**** INPUT MATERIAL ****

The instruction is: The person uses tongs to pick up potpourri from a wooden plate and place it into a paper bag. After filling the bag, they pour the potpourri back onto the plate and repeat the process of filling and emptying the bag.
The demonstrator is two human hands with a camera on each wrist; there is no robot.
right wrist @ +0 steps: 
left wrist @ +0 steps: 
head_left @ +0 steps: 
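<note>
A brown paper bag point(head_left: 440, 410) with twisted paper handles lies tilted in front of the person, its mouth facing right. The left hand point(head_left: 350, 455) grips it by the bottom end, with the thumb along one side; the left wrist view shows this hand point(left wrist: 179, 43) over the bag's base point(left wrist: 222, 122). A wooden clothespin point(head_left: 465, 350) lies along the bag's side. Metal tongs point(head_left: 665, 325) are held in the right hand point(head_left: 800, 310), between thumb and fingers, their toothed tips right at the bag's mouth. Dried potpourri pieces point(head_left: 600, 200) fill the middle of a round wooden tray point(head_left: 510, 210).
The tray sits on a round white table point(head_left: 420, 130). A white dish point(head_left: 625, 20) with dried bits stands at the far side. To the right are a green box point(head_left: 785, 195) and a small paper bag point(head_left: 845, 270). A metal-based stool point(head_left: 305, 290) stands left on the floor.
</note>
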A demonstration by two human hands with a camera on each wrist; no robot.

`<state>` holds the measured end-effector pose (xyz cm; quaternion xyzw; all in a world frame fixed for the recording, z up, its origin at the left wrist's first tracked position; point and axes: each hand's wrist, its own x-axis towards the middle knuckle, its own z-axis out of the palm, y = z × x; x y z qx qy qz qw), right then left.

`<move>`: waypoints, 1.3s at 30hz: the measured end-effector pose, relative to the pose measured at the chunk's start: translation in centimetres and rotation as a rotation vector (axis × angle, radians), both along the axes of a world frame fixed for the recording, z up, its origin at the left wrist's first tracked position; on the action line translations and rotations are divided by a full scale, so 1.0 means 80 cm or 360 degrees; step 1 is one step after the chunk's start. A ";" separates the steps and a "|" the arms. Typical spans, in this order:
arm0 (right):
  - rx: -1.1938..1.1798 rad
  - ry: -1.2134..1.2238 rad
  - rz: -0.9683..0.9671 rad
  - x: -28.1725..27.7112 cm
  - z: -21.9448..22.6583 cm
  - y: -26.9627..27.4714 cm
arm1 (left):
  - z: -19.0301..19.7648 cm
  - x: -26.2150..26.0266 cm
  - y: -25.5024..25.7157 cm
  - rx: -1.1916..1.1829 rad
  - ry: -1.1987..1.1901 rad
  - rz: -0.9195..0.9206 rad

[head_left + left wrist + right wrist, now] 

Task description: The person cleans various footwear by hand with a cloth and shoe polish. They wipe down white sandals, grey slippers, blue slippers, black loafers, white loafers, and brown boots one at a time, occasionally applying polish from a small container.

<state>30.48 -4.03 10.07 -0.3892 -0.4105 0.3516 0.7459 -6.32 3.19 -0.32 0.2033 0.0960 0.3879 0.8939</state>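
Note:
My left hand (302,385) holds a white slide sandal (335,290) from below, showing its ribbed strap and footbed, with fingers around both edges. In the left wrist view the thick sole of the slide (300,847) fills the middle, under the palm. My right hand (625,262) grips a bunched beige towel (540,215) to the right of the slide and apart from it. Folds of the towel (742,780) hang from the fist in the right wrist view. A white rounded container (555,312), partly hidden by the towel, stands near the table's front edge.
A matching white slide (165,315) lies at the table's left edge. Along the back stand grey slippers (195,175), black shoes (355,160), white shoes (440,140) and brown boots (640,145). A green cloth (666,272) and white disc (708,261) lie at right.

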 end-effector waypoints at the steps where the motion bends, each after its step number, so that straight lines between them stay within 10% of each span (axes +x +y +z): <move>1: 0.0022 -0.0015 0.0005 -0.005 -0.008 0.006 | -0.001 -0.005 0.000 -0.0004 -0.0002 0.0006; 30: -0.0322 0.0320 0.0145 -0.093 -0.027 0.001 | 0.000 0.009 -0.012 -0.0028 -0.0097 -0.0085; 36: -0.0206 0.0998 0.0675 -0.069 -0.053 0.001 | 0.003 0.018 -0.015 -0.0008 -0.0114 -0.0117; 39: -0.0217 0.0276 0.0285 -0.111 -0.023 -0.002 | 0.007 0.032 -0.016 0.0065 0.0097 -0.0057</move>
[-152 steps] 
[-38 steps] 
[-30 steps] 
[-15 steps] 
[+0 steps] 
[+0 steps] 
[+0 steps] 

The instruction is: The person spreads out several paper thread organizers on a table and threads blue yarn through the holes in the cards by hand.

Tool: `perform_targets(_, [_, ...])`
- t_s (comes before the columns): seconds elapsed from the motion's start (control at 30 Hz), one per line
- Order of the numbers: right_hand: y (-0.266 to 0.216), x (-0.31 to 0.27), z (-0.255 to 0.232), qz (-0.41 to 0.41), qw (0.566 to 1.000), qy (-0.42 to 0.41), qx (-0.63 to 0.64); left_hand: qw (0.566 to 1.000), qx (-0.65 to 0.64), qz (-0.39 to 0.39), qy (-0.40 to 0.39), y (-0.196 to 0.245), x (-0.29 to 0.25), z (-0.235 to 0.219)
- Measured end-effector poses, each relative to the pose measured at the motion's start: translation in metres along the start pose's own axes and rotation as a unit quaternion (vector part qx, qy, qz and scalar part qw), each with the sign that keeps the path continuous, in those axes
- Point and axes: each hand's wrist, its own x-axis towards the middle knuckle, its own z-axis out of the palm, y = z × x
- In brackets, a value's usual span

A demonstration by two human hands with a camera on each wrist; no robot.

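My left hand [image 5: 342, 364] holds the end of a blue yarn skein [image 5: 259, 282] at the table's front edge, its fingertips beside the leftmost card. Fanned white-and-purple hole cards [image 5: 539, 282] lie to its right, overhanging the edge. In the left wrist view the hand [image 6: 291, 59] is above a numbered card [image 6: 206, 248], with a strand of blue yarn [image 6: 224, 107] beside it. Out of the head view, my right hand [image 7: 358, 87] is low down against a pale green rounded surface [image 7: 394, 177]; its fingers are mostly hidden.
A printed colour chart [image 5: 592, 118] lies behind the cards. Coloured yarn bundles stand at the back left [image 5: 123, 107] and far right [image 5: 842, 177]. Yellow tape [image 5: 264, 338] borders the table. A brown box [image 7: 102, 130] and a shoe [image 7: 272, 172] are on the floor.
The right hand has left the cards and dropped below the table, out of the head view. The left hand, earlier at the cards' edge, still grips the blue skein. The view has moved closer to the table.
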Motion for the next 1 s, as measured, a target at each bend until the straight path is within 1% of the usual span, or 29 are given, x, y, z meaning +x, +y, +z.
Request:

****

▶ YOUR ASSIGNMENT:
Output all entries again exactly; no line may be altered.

▶ EXERCISE RESPONSE:
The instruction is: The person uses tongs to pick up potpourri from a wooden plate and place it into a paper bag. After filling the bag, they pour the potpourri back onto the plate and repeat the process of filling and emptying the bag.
The demonstrator is two human hands with a camera on each wrist; there is no robot.
right wrist @ +0 steps: 
left wrist @ +0 steps: 
head_left @ +0 steps: 
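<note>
A brown paper bag point(head_left: 440, 410) with twisted paper handles lies tilted in front of the person, its mouth facing right. The left hand point(head_left: 350, 455) grips it by the bottom end, with the thumb along one side; the left wrist view shows this hand point(left wrist: 179, 43) over the bag's base point(left wrist: 222, 122). A wooden clothespin point(head_left: 465, 350) lies along the bag's side. Metal tongs point(head_left: 665, 325) are held in the right hand point(head_left: 800, 310), between thumb and fingers, their toothed tips right at the bag's mouth. Dried potpourri pieces point(head_left: 600, 200) fill the middle of a round wooden tray point(head_left: 510, 210).
The tray sits on a round white table point(head_left: 420, 130). A white dish point(head_left: 625, 20) with dried bits stands at the far side. To the right are a green box point(head_left: 785, 195) and a small paper bag point(head_left: 845, 270). A metal-based stool point(head_left: 305, 290) stands left on the floor.
</note>
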A demonstration by two human hands with a camera on each wrist; no robot.

`<state>` holds the measured end-effector pose (xyz cm; quaternion xyzw; all in a world frame fixed for the recording, z up, its origin at the left wrist's first tracked position; point and axes: each hand's wrist, its own x-axis towards the middle knuckle, its own z-axis out of the palm, y = z × x; x y z qx qy qz qw), right then left.

`<move>`: waypoints, 1.3s at 30hz: the measured end-effector pose, relative to the pose measured at the chunk's start: translation in centimetres and rotation as a rotation vector (axis × angle, radians), both along the axes of a world frame fixed for the recording, z up, its origin at the left wrist's first tracked position; on the action line translations and rotations are divided by a full scale, so 1.0 means 80 cm or 360 degrees; step 1 is one step after the chunk's start. A ";" separates the steps and a "|" the arms. Typical spans, in this order:
arm0 (right):
  - rx: -1.1938..1.1798 rad
  - ry: -1.2134..1.2238 rad
  - rz: -0.9683..0.9671 rad
  - x: -28.1725..27.7112 cm
  - z: -21.9448..22.6583 cm
  - y: -26.9627..27.4714 cm
arm1 (left):
  - z: -19.0301..19.7648 cm
  - x: -26.2150..26.0266 cm
  - y: -25.5024..25.7157 cm
  - rx: -1.1916..1.1829 rad
  - ry: -1.1987..1.1901 rad
  - rz: -0.9195..0.9206 rad

[head_left + left wrist + right wrist, now] 

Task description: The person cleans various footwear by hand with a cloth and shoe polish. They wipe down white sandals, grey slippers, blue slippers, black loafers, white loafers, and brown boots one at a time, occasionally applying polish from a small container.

<state>30.48 -4.03 10.07 -0.3892 -0.4105 0.3516 0.7459 -6.32 3.19 -0.32 0.2033 0.0960 0.3879 0.8939</state>
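Note:
My left hand (302,385) holds a white slide sandal (335,290) from below, showing its ribbed strap and footbed, with fingers around both edges. In the left wrist view the thick sole of the slide (300,847) fills the middle, under the palm. My right hand (625,262) grips a bunched beige towel (540,215) to the right of the slide and apart from it. Folds of the towel (742,780) hang from the fist in the right wrist view. A white rounded container (555,312), partly hidden by the towel, stands near the table's front edge.
A matching white slide (165,315) lies at the table's left edge. Along the back stand grey slippers (195,175), black shoes (355,160), white shoes (440,140) and brown boots (640,145). A green cloth (666,272) and white disc (708,261) lie at right.
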
 end-effector waypoints at the steps where the motion bends, each after its step number, so that straight lines between them stay within 10% of each span (axes +x +y +z): <move>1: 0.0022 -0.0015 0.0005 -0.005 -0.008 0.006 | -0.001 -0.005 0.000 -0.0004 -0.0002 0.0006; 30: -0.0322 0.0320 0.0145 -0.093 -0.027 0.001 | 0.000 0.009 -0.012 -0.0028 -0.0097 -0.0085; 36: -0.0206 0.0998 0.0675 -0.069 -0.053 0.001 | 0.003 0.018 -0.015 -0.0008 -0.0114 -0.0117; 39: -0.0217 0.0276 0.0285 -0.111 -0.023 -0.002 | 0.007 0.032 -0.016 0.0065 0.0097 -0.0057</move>
[-152 steps] 
[-38 steps] 
[-30 steps] 
[-15 steps] 
[+0 steps] 
[+0 steps] 
[+0 steps] 

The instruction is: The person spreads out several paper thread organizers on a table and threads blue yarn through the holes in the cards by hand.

Tool: `perform_targets(_, [_, ...])`
- t_s (comes before the columns): seconds elapsed from the motion's start (control at 30 Hz), one per line
- Order of the numbers: right_hand: y (-0.266 to 0.216), x (-0.31 to 0.27), z (-0.255 to 0.232), qz (-0.41 to 0.41), qw (0.566 to 1.000), qy (-0.42 to 0.41), qx (-0.63 to 0.64); left_hand: qw (0.566 to 1.000), qx (-0.65 to 0.64), qz (-0.39 to 0.39), qy (-0.40 to 0.39), y (-0.196 to 0.245), x (-0.29 to 0.25), z (-0.235 to 0.219)
- Measured end-effector poses, each relative to the pose measured at the motion's start: translation in metres along the start pose's own axes and rotation as a unit quaternion (vector part qx, qy, qz and scalar part qw), each with the sign that keeps the path continuous, in those axes
- Point and axes: each hand's wrist, its own x-axis towards the middle knuckle, its own z-axis out of the palm, y = z × x
- In brackets, a value's usual span

A demonstration by two human hands with a camera on each wrist; no robot.

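My left hand [image 5: 342, 364] holds the end of a blue yarn skein [image 5: 259, 282] at the table's front edge, its fingertips beside the leftmost card. Fanned white-and-purple hole cards [image 5: 539, 282] lie to its right, overhanging the edge. In the left wrist view the hand [image 6: 291, 59] is above a numbered card [image 6: 206, 248], with a strand of blue yarn [image 6: 224, 107] beside it. Out of the head view, my right hand [image 7: 358, 87] is low down against a pale green rounded surface [image 7: 394, 177]; its fingers are mostly hidden.
A printed colour chart [image 5: 592, 118] lies behind the cards. Coloured yarn bundles stand at the back left [image 5: 123, 107] and far right [image 5: 842, 177]. Yellow tape [image 5: 264, 338] borders the table. A brown box [image 7: 102, 130] and a shoe [image 7: 272, 172] are on the floor.
The right hand has left the cards and dropped below the table, out of the head view. The left hand, earlier at the cards' edge, still grips the blue skein. The view has moved closer to the table.
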Motion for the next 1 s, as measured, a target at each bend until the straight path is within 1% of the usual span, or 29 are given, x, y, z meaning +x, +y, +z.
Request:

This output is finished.